Crucially, Mina reveals how, in parts of the world where public dissent is downright dangerous, memes can belie contentious political opinions that would incur drastic consequences if expressed outright. Activists in China evade censorship by critiquing their government with grass mud horse pictures online. Meanwhile, governments and hate groups are also beginning to utilize memes to spread propaganda, xenophobia, and misinformation. Botnets and state-sponsored agents spread them to confuse and distract internet communities. On the long, winding road from innocuous cat photos, internet memes have become a central practice for political contention and civic engagement.

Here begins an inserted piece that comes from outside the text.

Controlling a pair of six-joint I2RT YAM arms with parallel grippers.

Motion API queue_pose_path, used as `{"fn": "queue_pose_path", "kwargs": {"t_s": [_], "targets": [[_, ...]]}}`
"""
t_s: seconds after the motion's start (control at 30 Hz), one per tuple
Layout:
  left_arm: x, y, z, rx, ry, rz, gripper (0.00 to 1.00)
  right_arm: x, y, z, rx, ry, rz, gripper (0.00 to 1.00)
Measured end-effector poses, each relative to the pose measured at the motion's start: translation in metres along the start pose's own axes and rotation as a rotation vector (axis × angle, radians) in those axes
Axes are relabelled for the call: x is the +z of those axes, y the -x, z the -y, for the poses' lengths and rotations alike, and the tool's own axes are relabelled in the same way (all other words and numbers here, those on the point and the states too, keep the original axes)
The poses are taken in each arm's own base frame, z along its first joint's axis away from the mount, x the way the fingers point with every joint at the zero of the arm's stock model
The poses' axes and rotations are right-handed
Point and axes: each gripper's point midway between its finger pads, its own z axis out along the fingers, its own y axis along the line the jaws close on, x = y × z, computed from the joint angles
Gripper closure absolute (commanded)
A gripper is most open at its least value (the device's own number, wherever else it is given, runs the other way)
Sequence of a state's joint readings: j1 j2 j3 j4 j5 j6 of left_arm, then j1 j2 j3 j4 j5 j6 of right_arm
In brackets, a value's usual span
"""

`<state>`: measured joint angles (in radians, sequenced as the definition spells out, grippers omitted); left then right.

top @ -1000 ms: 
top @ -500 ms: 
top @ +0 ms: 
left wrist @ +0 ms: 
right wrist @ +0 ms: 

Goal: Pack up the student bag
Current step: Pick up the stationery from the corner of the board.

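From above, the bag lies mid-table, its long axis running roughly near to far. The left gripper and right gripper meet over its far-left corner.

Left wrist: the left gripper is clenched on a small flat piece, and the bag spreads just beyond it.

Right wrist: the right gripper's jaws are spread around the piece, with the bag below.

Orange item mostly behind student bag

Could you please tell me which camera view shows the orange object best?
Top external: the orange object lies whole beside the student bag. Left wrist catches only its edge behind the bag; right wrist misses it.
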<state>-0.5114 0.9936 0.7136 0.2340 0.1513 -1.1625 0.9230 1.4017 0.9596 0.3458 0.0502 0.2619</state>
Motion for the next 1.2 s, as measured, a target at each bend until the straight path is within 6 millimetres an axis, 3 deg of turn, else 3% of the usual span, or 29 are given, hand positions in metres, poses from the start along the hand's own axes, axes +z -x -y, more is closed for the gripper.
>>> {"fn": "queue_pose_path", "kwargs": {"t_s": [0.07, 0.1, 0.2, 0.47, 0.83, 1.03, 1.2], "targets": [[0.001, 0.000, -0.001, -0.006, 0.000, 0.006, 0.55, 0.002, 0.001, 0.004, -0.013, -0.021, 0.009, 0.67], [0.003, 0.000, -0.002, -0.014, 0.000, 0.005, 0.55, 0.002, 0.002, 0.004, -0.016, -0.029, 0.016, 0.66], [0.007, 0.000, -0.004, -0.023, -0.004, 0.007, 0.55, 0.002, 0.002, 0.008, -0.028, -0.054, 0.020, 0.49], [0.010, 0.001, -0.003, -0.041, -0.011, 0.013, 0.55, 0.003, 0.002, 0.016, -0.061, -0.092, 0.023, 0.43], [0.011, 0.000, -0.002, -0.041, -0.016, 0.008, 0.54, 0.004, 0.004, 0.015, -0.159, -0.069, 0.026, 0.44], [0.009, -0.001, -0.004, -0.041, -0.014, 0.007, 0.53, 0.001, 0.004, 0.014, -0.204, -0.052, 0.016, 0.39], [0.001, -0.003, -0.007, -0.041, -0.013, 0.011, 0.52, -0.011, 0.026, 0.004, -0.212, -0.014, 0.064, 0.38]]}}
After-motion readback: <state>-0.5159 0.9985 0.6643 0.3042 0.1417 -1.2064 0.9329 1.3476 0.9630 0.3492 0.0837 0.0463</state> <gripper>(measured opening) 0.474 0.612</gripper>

Memes to Movements unveils the transformative power of memes, for better and for worse. At a time when our movements are growing more complex and open-ended—when governments are learning to wield the internet as effectively as protestors—Mina brings a fresh and sharply innovative take to the media discourse.
About the Author
An Xiao Mina is an American technologist, researcher, and artist. She served as a contributing editor for the book Ai Weiwei: Spatial Matters, and her own work has been exhibited in museums and galleries across the US and around the world. Her writing has appeared in the Atlantic, Wired, the New Inquiry, the Los Angeles Review of Books, Al Jazeera English, and Hyperallergic. A 2016–17 research fellow at the Berkman Klein Center for Internet and Society at Harvard University and product director at the technology company Meedan, her home is wherever the Wi-Fi is.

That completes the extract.